Exercise requirements —
Below are the entries to work from; restate word for word the portion that opens with the line containing "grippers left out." and closes with the line containing "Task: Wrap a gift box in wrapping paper", keeping both.

Records contained in a dataset

==========

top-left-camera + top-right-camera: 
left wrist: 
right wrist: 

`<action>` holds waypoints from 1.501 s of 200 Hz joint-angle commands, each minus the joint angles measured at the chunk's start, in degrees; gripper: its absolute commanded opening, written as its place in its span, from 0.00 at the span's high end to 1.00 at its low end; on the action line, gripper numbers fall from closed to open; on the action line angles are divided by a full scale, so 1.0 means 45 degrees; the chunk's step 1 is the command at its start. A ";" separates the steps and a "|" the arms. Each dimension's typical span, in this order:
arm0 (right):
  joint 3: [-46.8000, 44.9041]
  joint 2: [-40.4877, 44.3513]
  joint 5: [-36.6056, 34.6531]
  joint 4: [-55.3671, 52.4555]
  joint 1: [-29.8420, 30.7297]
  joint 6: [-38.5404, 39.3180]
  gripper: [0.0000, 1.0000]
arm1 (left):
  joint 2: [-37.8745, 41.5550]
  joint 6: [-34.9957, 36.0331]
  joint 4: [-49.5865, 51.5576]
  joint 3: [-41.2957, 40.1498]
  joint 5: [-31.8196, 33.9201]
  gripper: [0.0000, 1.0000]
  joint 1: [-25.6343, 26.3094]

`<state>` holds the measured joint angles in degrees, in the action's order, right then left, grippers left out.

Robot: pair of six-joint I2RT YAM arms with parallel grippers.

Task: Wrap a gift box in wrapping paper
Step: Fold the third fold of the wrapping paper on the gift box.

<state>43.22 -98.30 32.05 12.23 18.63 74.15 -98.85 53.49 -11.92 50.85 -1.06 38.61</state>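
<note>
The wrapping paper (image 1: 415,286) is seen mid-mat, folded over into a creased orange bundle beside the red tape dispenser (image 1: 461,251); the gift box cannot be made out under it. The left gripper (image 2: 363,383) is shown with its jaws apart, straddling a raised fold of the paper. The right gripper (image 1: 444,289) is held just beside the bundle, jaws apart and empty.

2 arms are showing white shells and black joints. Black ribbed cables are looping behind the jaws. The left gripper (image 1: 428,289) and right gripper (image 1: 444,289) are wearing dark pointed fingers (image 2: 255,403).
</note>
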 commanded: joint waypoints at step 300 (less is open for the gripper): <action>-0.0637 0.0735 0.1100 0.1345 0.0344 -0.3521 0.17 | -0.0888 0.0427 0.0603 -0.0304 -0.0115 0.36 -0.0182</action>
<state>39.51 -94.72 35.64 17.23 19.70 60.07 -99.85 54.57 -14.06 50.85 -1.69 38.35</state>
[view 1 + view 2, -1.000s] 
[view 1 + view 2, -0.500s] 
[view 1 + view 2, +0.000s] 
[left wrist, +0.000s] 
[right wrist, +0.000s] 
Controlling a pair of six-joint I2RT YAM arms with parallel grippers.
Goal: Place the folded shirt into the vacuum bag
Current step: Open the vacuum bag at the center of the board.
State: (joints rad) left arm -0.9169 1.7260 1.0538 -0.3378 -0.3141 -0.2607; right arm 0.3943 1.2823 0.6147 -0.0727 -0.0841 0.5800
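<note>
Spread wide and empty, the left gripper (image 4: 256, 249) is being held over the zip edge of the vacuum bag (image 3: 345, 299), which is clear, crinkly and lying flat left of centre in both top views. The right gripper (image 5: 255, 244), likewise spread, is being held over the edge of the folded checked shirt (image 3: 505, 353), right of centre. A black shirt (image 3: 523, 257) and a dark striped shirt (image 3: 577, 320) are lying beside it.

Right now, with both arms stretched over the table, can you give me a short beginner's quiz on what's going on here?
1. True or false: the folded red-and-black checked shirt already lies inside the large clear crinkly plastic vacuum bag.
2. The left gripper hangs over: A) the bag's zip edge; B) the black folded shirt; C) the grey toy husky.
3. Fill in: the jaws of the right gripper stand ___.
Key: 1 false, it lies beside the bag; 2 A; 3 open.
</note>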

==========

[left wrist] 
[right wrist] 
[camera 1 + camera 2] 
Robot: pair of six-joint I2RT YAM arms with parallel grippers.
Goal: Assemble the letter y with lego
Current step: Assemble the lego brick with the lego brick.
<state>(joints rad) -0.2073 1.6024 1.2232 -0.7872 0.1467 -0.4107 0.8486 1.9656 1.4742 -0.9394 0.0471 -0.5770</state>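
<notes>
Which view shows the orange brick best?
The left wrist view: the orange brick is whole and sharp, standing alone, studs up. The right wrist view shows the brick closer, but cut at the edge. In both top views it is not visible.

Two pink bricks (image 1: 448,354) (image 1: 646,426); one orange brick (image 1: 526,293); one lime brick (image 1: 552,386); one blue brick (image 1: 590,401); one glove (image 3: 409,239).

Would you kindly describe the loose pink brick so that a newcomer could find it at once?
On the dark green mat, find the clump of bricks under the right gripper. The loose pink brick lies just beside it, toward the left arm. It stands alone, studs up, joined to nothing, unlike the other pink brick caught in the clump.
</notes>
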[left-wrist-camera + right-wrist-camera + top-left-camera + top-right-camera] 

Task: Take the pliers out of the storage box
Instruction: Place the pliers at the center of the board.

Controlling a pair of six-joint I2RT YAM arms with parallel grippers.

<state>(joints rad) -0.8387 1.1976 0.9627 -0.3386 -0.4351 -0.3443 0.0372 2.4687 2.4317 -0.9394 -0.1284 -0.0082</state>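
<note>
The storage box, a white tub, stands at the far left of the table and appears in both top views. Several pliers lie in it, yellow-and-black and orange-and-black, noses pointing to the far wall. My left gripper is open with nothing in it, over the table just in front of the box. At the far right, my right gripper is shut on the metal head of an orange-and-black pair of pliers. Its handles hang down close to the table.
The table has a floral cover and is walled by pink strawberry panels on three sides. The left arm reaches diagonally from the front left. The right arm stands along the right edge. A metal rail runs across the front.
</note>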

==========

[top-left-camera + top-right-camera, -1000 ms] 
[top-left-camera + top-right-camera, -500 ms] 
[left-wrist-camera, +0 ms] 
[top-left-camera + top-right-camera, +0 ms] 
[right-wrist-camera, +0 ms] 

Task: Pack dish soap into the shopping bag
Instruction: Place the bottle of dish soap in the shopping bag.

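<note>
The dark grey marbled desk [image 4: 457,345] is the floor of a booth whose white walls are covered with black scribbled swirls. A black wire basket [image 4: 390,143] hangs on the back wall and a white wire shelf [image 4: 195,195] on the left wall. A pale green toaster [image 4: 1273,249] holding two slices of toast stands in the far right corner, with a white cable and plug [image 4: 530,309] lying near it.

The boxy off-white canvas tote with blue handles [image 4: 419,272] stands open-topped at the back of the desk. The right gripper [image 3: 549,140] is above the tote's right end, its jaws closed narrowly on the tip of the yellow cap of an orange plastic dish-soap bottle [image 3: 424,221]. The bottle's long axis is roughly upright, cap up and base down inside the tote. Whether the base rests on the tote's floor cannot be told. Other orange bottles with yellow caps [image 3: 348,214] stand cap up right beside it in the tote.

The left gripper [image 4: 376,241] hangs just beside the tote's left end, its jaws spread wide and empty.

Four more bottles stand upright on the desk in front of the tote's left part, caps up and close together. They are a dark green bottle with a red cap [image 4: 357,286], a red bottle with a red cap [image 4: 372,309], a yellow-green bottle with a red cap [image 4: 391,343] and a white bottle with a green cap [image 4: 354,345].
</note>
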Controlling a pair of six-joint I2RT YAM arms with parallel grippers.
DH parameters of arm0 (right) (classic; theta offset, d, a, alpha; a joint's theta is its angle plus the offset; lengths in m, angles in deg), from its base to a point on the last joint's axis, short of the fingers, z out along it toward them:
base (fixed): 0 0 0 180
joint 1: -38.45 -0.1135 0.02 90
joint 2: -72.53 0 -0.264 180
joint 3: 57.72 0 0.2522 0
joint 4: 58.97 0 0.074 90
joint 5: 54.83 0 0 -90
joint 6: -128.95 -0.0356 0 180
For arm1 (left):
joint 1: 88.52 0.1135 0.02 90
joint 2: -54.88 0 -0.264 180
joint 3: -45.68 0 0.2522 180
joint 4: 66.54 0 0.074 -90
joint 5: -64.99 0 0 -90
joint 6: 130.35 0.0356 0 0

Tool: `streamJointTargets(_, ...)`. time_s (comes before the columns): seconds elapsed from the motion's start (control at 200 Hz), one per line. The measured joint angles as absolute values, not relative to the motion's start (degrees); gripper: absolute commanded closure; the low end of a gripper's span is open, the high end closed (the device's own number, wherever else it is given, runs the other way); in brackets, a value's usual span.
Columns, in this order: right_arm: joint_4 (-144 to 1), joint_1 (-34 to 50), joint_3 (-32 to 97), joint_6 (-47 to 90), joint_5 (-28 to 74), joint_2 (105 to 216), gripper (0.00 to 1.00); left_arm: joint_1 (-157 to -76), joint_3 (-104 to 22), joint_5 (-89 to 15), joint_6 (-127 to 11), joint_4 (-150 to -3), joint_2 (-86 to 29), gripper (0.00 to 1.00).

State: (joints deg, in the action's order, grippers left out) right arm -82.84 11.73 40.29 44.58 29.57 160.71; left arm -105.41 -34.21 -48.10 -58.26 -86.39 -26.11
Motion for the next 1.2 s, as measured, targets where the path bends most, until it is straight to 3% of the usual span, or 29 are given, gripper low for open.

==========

Written solution —
`<state>` holds the measured joint angles in degrees, in the action's order, right then left, grippers left out.

Robot: pair of six-joint I2RT YAM arms with parallel grippers.

Task: Wrap a gift box in wrapping paper

For this exercise, nothing further remains.